### Directions for this task
Write down the whole listing below again without changing a word.

### Recorded data
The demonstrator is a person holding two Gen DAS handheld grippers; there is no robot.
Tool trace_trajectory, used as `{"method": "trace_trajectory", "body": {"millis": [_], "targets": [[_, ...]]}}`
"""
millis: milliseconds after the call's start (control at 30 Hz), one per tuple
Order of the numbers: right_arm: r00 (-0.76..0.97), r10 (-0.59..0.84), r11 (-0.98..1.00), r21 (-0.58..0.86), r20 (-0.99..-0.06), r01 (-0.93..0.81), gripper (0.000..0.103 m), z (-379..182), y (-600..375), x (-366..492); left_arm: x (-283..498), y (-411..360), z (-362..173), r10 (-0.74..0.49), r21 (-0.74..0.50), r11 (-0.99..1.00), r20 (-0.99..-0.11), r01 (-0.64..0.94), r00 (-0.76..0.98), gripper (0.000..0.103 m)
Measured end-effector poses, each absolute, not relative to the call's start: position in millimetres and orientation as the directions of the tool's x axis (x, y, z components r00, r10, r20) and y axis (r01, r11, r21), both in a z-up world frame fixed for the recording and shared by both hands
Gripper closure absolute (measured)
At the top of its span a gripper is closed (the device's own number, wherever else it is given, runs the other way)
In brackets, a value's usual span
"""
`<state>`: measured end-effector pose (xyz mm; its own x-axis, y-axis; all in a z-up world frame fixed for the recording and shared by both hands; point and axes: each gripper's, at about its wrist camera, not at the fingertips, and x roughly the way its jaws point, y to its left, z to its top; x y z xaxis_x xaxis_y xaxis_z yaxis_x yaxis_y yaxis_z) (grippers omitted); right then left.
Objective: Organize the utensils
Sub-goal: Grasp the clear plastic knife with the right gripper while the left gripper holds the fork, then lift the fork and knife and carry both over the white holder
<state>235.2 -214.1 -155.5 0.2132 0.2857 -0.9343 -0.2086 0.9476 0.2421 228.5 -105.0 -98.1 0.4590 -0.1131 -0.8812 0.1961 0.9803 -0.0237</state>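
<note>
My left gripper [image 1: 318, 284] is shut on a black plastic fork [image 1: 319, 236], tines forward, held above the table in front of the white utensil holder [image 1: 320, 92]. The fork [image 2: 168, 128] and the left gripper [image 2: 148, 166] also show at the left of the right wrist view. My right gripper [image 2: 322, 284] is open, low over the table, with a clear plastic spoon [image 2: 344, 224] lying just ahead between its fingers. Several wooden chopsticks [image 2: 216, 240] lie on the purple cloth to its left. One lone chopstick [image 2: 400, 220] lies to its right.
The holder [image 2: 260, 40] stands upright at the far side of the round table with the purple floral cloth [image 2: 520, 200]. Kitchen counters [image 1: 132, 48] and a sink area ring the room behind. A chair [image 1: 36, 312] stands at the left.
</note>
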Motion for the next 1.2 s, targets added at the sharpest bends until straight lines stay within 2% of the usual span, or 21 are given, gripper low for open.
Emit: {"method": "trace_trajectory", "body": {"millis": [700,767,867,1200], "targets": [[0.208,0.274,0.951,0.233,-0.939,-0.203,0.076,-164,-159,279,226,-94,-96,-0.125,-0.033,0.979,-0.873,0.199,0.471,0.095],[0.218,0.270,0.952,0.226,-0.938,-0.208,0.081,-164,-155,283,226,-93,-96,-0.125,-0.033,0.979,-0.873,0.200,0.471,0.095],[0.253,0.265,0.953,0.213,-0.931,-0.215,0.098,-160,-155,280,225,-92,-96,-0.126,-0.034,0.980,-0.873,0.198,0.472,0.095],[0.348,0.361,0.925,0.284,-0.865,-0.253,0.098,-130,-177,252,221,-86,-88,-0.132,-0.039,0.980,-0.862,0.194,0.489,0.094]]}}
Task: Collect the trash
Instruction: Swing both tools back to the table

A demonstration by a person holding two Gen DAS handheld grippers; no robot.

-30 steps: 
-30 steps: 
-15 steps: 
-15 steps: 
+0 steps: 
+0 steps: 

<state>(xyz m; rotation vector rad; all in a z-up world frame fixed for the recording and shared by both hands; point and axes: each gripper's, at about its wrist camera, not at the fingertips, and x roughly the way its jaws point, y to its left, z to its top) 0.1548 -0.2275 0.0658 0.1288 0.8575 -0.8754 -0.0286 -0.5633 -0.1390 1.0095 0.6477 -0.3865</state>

### Reply to the exercise
The demonstrator is a person holding two Gen DAS handheld grippers; there is no robot.
Tool trace_trajectory, used as `{"method": "trace_trajectory", "body": {"millis": [_], "targets": [[_, ...]]}}`
"""
millis: milliseconds after the call's start (control at 30 Hz), one per tuple
Order of the numbers: right_arm: r00 (-0.76..0.97), r10 (-0.59..0.84), r11 (-0.98..1.00), r21 (-0.58..0.86), r20 (-0.99..-0.06), r01 (-0.93..0.81), gripper (0.000..0.103 m), z (-379..182), y (-600..375), x (-366..492); left_arm: x (-283..498), y (-411..360), z (-362..173), r10 (-0.74..0.49), r21 (-0.74..0.50), r11 (-0.99..1.00), r20 (-0.99..-0.11), r01 (-0.64..0.94), r00 (-0.76..0.98), gripper (0.000..0.103 m)
Measured end-effector poses, each absolute, not relative to the call's start: position in millimetres and orientation as the directions of the tool's x axis (x, y, z components r00, r10, r20) and y axis (r01, r11, r21), both in a z-up world frame fixed for the recording and shared by both hands
Gripper closure absolute (measured)
At the top of its span a gripper is closed (the device's own number, wherever else it is given, runs the other way)
In brackets, a value's usual span
"""
`<state>`: measured end-effector pose (xyz mm; its own x-axis, y-axis; all in a z-up world frame fixed for the recording and shared by both hands; point and axes: each gripper's, at about its wrist camera, not at the fingertips, and x roughly the way its jaws point, y to its left, z to its top; x y z xaxis_x xaxis_y xaxis_z yaxis_x yaxis_y yaxis_z) (grippers omitted); right then left.
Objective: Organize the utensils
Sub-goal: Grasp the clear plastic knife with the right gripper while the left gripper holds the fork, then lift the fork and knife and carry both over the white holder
<state>235.2 -214.1 -155.5 0.2132 0.2857 -0.9343 -0.2086 0.9476 0.2421 228.5 -105.0 -98.1 0.4590 -0.1131 -0.8812 0.1961 0.9803 -0.0237</state>
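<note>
My left gripper [image 1: 318, 284] is shut on a black plastic fork [image 1: 319, 236], tines forward, held above the table in front of the white utensil holder [image 1: 320, 92]. The fork [image 2: 168, 128] and the left gripper [image 2: 148, 166] also show at the left of the right wrist view. My right gripper [image 2: 322, 284] is open, low over the table, with a clear plastic spoon [image 2: 344, 224] lying just ahead between its fingers. Several wooden chopsticks [image 2: 216, 240] lie on the purple cloth to its left. One lone chopstick [image 2: 400, 220] lies to its right.
The holder [image 2: 260, 40] stands upright at the far side of the round table with the purple floral cloth [image 2: 520, 200]. Kitchen counters [image 1: 132, 48] and a sink area ring the room behind. A chair [image 1: 36, 312] stands at the left.
</note>
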Motion for the next 1.2 s, targets added at the sharpest bends until straight lines stay within 2% of the usual span, or 21 are given, gripper low for open.
Emit: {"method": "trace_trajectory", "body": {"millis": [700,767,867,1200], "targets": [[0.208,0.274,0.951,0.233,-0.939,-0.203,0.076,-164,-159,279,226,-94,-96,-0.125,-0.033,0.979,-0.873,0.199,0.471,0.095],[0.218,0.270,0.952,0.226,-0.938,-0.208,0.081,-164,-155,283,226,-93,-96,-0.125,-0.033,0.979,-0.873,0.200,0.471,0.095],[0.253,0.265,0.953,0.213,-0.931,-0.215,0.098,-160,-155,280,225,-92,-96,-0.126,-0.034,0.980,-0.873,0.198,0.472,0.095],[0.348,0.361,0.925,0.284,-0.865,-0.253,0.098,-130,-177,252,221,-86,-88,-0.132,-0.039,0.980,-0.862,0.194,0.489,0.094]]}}
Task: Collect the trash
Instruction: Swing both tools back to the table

A demonstration by a person holding two Gen DAS handheld grippers; no robot.

-30 steps: 
-30 steps: 
-15 steps: 
-15 steps: 
+0 steps: 
+0 steps: 

<state>(xyz m; rotation vector rad; all in a z-up world frame fixed for the recording and shared by both hands; point and axes: each gripper's, at about its wrist camera, not at the fingertips, and x roughly the way its jaws point, y to its left, z to its top) 0.1548 -0.2275 0.0658 0.1288 0.8575 -0.8754 -0.0286 -0.5633 -0.1390 1.0095 0.6477 -0.3865</state>

This completes the answer.